Starting at the first line of the data below, retype every line up to and including the one containing "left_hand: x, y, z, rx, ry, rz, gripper".

*** RECORDS TO USE Section Begins ***

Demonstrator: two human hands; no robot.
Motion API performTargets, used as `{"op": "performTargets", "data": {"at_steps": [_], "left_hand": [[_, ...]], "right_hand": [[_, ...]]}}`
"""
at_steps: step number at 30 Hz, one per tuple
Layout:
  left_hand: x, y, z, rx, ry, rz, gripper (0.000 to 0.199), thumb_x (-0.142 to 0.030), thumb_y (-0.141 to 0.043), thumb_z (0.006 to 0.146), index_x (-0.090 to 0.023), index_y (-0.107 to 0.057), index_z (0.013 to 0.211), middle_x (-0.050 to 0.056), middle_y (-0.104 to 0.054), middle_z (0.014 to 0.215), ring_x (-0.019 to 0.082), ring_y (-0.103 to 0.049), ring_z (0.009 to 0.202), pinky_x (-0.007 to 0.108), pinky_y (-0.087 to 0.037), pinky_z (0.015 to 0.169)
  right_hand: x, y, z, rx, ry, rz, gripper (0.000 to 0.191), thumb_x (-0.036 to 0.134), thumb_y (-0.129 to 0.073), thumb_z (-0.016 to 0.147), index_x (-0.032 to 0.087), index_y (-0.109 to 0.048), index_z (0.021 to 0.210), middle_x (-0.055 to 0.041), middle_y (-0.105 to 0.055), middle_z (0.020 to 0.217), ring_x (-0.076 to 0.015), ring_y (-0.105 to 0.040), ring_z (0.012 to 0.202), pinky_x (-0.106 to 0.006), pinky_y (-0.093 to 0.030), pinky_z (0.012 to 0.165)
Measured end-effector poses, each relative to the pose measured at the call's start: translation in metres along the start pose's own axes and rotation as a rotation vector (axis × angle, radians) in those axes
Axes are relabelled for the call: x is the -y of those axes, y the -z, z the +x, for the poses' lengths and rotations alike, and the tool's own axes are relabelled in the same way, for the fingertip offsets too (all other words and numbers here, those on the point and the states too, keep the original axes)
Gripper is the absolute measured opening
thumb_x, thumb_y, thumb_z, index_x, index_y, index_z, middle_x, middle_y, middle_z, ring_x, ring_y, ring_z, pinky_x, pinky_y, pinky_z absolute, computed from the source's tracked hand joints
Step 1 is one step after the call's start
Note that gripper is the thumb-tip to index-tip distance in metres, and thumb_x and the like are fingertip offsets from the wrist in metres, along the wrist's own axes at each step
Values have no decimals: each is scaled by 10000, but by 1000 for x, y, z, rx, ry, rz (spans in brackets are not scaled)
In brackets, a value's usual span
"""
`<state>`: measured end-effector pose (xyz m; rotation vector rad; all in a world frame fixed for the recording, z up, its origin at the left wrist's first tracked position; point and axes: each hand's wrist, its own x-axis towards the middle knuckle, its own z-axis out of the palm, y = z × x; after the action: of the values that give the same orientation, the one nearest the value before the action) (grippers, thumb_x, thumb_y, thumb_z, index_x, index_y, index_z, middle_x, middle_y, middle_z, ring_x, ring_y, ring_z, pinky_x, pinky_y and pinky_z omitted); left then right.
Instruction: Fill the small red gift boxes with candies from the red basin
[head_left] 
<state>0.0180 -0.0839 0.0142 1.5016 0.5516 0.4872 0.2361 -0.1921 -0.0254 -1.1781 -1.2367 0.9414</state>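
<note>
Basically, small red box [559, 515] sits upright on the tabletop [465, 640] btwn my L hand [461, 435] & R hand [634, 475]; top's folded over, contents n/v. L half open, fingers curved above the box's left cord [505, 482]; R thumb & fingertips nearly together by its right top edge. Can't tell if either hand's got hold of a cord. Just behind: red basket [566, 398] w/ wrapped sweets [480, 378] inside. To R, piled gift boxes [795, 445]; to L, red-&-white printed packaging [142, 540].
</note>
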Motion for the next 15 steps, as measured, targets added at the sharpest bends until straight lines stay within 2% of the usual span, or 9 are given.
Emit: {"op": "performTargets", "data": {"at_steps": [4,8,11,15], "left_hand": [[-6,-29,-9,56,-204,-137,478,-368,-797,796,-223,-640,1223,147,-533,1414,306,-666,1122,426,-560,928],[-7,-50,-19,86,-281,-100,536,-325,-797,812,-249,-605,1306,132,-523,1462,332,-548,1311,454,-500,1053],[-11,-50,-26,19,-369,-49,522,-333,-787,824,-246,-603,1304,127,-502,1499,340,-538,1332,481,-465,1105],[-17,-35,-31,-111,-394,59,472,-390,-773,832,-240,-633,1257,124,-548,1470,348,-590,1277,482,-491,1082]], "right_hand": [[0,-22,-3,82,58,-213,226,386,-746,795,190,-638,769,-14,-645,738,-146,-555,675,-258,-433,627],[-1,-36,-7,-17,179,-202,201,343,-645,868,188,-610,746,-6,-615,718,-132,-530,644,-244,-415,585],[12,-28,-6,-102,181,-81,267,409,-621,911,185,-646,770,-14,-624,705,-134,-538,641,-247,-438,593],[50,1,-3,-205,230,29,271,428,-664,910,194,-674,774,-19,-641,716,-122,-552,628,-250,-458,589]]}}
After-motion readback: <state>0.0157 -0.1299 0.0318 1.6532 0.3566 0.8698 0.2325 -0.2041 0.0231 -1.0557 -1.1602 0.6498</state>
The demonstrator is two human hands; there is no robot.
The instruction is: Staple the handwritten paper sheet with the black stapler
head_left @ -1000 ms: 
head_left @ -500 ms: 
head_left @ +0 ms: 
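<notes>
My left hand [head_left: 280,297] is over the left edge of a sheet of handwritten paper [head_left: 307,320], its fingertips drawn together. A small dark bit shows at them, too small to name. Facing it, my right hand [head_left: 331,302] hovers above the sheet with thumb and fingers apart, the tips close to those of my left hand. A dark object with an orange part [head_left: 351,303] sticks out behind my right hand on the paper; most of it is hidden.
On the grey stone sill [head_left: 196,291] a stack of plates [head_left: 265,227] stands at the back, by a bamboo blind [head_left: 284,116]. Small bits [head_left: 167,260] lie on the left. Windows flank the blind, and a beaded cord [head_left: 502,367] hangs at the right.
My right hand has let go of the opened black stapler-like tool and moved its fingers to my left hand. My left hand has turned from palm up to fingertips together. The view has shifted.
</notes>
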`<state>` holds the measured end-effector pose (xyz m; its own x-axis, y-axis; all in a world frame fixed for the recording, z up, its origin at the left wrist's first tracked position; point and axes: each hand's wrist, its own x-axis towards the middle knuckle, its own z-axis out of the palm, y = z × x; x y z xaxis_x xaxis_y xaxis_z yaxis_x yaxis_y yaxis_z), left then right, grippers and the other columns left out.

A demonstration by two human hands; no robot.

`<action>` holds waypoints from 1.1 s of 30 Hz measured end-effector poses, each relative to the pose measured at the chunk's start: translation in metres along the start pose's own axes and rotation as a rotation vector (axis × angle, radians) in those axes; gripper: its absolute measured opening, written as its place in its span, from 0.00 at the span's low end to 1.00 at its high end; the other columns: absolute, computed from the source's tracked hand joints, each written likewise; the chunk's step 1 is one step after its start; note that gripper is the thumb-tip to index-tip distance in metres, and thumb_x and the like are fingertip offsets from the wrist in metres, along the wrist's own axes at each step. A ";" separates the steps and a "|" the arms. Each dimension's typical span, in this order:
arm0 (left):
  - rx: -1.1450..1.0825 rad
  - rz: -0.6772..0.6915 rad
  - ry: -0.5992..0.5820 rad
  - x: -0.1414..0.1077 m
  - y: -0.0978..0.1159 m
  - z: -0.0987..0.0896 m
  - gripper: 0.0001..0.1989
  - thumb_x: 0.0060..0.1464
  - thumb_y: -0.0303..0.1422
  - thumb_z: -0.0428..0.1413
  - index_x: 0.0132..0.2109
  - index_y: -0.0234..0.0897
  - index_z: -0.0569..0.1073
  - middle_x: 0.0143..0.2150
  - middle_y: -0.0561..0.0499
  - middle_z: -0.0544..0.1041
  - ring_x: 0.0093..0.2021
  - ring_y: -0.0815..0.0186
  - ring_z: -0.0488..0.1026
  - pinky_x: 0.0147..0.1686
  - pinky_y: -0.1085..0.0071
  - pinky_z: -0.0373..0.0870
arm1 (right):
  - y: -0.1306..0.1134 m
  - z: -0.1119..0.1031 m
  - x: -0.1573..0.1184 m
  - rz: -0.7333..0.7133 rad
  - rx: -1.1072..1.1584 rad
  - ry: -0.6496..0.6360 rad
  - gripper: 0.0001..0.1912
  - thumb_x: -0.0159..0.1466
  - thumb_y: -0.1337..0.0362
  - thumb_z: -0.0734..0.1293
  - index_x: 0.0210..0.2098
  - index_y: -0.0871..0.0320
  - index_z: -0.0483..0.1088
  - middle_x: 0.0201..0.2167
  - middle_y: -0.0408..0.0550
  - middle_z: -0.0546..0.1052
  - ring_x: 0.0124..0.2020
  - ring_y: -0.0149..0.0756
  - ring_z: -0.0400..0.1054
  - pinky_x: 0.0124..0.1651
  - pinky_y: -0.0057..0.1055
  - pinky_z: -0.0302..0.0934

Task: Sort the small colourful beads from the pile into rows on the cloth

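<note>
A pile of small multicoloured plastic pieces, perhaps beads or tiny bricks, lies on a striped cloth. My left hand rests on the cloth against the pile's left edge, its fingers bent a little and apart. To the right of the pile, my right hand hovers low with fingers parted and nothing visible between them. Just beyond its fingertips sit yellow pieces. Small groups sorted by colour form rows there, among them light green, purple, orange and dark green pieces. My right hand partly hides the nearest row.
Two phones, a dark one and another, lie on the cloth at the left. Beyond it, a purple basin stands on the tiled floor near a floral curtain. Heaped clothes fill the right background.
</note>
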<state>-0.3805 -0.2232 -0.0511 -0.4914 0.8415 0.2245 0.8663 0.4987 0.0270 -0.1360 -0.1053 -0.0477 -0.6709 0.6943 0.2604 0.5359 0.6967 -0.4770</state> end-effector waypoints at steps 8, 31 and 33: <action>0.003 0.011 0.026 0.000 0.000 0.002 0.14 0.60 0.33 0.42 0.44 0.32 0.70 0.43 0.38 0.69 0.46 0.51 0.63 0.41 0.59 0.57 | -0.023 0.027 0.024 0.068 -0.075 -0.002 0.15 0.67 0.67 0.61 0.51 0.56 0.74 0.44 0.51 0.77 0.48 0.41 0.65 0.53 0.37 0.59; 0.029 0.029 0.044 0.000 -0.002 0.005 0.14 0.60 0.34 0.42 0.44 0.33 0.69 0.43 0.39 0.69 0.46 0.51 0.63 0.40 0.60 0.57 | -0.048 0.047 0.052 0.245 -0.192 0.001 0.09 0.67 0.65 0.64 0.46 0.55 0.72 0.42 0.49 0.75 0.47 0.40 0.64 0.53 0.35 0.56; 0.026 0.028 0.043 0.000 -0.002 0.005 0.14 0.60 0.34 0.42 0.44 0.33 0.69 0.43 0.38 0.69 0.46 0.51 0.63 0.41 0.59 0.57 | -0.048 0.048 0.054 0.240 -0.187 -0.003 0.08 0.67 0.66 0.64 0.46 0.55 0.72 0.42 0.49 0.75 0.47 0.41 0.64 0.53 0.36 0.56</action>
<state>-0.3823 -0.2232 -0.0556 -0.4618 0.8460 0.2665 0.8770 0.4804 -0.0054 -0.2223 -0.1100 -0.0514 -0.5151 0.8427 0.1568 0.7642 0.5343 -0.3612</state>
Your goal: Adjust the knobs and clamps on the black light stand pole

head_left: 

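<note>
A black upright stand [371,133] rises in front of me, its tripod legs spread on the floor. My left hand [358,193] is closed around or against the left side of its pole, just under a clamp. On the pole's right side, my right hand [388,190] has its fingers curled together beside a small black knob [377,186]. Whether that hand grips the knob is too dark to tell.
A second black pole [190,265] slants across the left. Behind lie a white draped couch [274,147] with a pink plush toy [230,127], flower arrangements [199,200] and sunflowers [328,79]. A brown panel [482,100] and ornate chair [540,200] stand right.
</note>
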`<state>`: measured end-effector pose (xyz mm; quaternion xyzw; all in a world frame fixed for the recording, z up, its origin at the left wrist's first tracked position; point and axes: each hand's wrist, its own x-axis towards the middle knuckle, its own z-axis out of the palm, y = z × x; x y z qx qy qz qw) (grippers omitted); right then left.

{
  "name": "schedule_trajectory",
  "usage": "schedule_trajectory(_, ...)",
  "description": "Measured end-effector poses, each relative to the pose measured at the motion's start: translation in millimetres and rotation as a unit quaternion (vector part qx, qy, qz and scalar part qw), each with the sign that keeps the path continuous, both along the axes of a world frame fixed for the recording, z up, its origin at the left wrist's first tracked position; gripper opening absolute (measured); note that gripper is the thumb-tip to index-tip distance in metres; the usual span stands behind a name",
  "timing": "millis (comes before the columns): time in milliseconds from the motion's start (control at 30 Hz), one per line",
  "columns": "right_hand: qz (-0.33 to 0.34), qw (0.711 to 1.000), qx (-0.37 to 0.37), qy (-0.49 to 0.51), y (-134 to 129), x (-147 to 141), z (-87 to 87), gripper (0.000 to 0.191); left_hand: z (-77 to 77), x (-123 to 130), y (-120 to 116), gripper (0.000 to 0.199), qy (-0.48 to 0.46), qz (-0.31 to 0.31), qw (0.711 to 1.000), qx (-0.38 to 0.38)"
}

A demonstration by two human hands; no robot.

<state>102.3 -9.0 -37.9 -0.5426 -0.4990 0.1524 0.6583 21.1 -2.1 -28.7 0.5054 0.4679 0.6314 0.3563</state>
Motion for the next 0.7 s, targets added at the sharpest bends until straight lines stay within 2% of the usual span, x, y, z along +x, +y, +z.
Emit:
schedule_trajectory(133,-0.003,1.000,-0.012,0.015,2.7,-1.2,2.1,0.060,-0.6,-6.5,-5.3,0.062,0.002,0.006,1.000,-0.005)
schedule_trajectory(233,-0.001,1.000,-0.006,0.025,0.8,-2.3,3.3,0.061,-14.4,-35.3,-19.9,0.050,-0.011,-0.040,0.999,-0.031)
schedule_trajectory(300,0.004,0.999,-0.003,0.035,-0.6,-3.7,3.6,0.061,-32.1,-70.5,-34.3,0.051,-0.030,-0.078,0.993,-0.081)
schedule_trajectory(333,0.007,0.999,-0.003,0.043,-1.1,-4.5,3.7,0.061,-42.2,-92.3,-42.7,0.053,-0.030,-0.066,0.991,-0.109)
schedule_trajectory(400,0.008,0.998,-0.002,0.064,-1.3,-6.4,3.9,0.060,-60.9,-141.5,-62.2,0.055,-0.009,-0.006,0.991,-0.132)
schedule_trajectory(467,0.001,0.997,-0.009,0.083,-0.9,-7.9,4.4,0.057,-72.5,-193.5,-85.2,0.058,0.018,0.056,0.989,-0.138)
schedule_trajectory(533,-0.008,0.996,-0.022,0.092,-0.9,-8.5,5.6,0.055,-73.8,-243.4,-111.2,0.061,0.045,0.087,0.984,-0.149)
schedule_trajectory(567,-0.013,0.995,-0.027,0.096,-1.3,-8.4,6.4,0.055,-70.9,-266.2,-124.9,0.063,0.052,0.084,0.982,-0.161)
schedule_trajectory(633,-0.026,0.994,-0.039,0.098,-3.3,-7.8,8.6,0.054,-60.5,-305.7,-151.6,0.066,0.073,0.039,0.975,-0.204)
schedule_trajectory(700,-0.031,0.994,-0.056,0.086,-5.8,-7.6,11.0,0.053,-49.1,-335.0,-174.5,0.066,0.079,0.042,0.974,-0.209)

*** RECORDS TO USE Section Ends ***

**ANSWER TO THE PROBLEM:**
Demonstrator: two human hands; no robot.
Motion API performTargets, used as `{"op": "performTargets", "data": {"at_steps": [_], "left_hand": [[_, ...]], "right_hand": [[_, ...]]}}`
"""
at_steps: step number at 30 Hz, one per tuple
Layout:
  left_hand: x, y, z, rx, ry, rz, gripper (0.000 to 0.199), thumb_x (-0.142 to 0.030), thumb_y (-0.141 to 0.043), thumb_z (0.006 to 0.146), index_x (-0.090 to 0.023), index_y (-0.107 to 0.057), index_z (0.013 to 0.211), middle_x (-0.050 to 0.056), middle_y (-0.104 to 0.054), middle_z (0.014 to 0.215), ring_x (-0.019 to 0.082), ring_y (-0.103 to 0.049), ring_z (0.009 to 0.202), pinky_x (-0.007 to 0.108), pinky_y (-0.087 to 0.037), pinky_z (0.015 to 0.169)

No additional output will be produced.